Climate change impacts are not only leading to physical consequences in terms of direct threats to life, infrastructure, and the natural environment, but also have profound social implications and threaten to widen existing inequalities.
Climate change-related inequalities in psychosocial wellbeing, are relatively difficult to analyse directly because they are typically subjective experiences and feelings at the individual level. Recent developments in social data science and machine learning techniques, mean the disproportionate effect of climate change on different vulnerable groups can be measured and tracked using emerging sources of digital data. These new data sources contain patterns of various human behaviours in vulnerable people, which can be utilised to infer individual differences in psychosocial wellbeing. This data makes it feasible to understand how and to what extent climate change exacerbates social inequalities by affecting psychosocial wellbeing, and what protective factors and support requirements are needed. It also provides a new lens to study and address climate change and psychosocial wellbeing inequality within a uniform data environment and technique framework.

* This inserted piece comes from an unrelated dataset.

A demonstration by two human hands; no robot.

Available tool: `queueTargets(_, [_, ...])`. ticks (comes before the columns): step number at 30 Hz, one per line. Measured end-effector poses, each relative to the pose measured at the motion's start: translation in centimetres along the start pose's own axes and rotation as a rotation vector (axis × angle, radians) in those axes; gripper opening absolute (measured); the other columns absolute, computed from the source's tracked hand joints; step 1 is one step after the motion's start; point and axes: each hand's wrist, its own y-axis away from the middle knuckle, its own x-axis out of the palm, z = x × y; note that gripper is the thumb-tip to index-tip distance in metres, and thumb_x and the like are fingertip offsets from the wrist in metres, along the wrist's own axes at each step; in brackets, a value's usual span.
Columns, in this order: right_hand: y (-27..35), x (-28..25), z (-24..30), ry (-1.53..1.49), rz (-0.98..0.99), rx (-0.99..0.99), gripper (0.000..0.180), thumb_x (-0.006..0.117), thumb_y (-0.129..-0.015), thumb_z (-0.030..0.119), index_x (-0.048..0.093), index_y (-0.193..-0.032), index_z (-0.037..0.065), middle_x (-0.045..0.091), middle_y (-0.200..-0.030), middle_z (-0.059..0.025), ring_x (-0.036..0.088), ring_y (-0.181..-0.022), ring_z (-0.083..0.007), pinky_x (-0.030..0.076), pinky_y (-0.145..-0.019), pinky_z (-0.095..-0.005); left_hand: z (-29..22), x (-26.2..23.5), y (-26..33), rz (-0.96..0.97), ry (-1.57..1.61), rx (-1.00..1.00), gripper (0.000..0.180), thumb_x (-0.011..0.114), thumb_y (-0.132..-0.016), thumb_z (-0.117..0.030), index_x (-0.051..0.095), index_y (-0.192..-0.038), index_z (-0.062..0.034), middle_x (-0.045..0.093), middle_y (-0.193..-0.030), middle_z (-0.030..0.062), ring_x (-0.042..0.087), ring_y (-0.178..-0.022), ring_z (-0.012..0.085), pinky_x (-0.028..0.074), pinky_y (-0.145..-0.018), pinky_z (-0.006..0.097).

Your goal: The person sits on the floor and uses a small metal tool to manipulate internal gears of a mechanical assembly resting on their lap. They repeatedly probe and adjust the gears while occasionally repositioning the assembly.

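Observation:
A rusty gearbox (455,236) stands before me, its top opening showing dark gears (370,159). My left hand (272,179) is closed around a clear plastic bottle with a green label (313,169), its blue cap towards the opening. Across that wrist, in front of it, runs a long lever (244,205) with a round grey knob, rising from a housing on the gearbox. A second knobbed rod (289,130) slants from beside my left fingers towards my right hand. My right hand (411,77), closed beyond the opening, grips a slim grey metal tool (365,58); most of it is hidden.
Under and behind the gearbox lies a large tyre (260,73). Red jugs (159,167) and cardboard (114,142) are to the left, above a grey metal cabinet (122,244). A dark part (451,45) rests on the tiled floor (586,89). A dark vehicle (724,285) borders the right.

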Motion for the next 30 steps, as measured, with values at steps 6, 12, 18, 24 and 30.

This project aims to build a cross-national network of multidisciplinary researchers between the UK and the Korea Advanced Institute of Science and Technology (KAIST) in South Korea, to investigate the effect of climate change on psychosocial wellbeing inequalities with emerging sources of digital data. Each side will contribute to this network with complementary expertise in climate adaption, risk communication, health inequality, forecasting, data mining and machine learning.